Salvatore Montagna burst onto the front page of the New York Daily News in 2006 when authorities labeled him the new acting boss of the Bonanno Crime Family. But before the public and press got to know him he was already being deported to Canada. Here is the story behind this 35-year-old reputed mob boss.

The Bonanno Crime Family has been through a lot in the past eighty years. From becoming an outcast after being infiltrated by FBI agent Joseph Pistone in the 1980s, to hosting the last Commission meeting in 2000.

The man responsible for bringing the Bonanno Crime Family back from the brink was Joseph Massino. During the 1990s he ruled the family with an iron fist, demanding absolute loyalty from his men. But when indictments came falling down, one after the other ‘loyal’ Bonanno wiseguy made a deal with the FBI and told them all he knew.

Even Joseph Massino, the boss himself, decided the oath of silence called omerta was worth nothing. After being found guilty of seven murders and racketeering charges he started wearing a wire on his successor: Vincent “Vinny Gorgeous” Basciano. Both men are now locked up behind bars for the rest of their lives.

Law enforcement had indicted over seventy Bonanno mobsters since 2002. Nine made members of the Bonanno Family, including its boss Massino, turned State’s evidence. The crime family was in serious disarray. Out of this chaos, a young Sicilian-Canadian man nicknamed “Sal the Ironworker” managed to climb his way to the top of the heap.

Salvatore Montagna was born on May 11, 1971, in Montreal, Canada. The son of Sicilian immigrants, he and his family shuttled back and forth between Montreal and Sicily. When Montagna was 15 years old he and his family moved to New York. After finishing high school he began working as an ironworker and eventually started his own company called Matrix Steel Co. in Brooklyn.

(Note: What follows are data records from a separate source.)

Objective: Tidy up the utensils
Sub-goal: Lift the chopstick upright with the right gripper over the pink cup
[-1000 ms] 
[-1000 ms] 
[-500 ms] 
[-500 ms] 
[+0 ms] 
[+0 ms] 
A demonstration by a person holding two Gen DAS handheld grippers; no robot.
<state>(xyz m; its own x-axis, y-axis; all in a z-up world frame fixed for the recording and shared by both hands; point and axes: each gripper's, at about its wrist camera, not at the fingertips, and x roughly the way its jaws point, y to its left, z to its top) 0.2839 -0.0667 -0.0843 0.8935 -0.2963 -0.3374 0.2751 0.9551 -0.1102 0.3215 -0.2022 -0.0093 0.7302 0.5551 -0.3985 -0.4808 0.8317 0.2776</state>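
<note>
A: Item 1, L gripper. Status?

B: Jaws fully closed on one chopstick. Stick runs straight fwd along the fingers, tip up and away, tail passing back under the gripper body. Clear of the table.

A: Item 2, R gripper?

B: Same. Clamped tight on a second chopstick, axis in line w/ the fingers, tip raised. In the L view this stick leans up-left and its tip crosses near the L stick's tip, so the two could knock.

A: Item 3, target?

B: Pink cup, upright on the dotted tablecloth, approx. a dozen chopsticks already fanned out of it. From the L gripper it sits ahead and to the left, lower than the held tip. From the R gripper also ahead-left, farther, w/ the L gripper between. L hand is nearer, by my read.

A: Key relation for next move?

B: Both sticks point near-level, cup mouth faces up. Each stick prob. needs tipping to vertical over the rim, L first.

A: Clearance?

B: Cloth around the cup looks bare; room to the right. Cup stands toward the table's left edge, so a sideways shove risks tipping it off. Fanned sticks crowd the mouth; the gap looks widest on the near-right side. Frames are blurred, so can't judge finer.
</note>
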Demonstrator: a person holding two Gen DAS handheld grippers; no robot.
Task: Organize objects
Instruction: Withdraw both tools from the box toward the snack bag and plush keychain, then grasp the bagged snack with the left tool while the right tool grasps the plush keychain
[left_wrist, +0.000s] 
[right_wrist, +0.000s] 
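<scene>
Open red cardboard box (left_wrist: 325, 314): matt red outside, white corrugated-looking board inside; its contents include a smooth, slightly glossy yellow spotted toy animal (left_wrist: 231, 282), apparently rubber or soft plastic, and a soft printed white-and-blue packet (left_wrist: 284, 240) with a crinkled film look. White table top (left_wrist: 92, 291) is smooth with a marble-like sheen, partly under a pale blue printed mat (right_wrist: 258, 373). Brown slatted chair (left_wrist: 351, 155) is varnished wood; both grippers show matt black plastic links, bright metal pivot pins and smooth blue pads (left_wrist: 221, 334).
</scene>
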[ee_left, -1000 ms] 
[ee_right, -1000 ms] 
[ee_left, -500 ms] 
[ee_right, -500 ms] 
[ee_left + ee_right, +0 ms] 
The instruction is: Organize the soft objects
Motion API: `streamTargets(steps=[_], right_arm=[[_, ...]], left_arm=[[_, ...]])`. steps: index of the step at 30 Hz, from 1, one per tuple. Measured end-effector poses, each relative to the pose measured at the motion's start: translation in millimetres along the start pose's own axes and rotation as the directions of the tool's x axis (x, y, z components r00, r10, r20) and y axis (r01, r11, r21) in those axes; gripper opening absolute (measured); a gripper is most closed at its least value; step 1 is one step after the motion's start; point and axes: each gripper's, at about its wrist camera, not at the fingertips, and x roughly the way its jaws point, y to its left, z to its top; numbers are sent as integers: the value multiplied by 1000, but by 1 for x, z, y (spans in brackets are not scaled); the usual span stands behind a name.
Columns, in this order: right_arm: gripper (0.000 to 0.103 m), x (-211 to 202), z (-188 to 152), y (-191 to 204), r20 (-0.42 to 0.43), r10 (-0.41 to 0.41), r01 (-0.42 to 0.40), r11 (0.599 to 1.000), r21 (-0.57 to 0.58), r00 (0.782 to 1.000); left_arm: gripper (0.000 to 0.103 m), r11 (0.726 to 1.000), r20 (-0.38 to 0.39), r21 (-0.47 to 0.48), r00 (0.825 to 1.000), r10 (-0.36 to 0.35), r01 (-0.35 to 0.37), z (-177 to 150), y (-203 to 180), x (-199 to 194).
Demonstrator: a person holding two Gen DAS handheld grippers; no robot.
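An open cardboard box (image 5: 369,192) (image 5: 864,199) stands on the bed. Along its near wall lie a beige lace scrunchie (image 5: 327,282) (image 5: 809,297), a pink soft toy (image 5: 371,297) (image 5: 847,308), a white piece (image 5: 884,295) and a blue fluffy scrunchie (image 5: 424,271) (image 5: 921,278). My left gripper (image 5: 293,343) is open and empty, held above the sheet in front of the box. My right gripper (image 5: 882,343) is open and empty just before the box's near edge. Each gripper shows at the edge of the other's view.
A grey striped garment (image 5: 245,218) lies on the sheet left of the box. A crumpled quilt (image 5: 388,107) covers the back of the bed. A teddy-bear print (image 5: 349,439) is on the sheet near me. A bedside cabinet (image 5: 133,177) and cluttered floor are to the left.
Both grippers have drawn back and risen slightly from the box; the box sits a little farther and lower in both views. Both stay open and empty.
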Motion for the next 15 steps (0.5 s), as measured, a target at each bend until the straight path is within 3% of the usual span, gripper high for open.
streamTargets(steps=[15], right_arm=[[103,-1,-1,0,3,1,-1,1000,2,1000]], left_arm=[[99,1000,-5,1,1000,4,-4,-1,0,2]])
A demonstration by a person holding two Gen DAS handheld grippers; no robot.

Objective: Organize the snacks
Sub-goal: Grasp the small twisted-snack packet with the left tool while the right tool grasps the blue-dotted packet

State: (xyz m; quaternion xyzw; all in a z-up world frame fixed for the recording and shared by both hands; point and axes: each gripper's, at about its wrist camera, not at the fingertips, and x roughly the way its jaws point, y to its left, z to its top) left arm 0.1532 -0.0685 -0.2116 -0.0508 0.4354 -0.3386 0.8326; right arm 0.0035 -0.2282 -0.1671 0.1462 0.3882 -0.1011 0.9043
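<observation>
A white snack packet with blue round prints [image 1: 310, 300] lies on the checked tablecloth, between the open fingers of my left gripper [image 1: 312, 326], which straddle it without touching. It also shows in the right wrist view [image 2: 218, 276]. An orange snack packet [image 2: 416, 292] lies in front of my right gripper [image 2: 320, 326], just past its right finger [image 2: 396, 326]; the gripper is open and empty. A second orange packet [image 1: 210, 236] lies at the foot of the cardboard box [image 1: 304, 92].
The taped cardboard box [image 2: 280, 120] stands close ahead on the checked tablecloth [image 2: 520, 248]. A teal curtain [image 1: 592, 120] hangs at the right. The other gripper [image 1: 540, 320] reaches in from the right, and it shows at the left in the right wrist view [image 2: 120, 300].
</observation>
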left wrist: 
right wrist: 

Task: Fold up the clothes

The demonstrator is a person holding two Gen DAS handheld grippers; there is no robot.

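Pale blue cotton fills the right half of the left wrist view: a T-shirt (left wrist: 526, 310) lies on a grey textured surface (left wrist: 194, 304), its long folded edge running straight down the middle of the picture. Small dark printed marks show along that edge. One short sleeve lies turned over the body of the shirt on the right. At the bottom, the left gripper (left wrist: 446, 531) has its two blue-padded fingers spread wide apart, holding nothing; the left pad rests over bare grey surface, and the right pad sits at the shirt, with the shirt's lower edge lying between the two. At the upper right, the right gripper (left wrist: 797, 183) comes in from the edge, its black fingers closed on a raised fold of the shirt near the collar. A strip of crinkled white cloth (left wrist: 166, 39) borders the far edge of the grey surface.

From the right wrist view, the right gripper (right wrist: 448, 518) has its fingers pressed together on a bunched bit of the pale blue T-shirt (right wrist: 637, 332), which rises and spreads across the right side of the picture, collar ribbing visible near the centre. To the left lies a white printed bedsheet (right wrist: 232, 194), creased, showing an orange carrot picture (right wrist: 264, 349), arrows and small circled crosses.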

In 2001, Montagna was subpoenaed to testify in a state gambling case. The prosecutor was unsatisfied with the alleged mobster’s testimony and charged him with criminal contempt. On October 28, 2003, he pleaded guilty to that charge and was sentenced to five years probation. He had been indicted a year earlier after a probe by the Manhattan district attorney's office as one of twenty wiseguys charged in a takedown of a Mafia crew allegedly involved in gambling, loansharking and weapons possession. But other than that not much is known about Montagna's alleged mob activities.

When the New York Daily News brought the news about the new mob boss, the heat, naturally, increased. George Stavropoulos served as Montagna’s lawyer at the time. He denies the allegations about his client’s involvement in organized crime. "He is not involved in the Mafia, he is not the boss of the Bonanno crime family or the acting boss of the Bonanno crime family. This is something that the FBI manufactured."

Whether or not Montagna is or isn’t the new acting boss of the Bonanno Crime Family, the fact is that the FBI never managed to arrest this reputed mob leader on any criminal charges. In 2009, US Immigration and Customs Enforcement (ICE) deported Montagna to Canada because of his criminal contempt charge.

What position Montagna now holds is unknown. Located in Montreal, Canada he is now in the territory of the Rizzuto Family. The Rizzuto/Montreal Family is considered a branch of the New York Bonannos. But the Rizzutos achieved far more power than their cousins in New York and are believed to have separated with them.

Thus, Montagna is an acting boss on foreign territory. Foreign territory that is very hostile. The Rizzuto Family has been almost entirely wiped out by mysterious rivals. Several social clubs were burnt down and Nicholas Rizzuto, the son of boss Vito Rizzuto, was shot dead in broad daylight, while his father, Nicolo, met the same fate when he was shot at his home by an assassin. Montagna has managed to outsmart the law, but he may be in a lot more trouble in Montreal than he was in New York.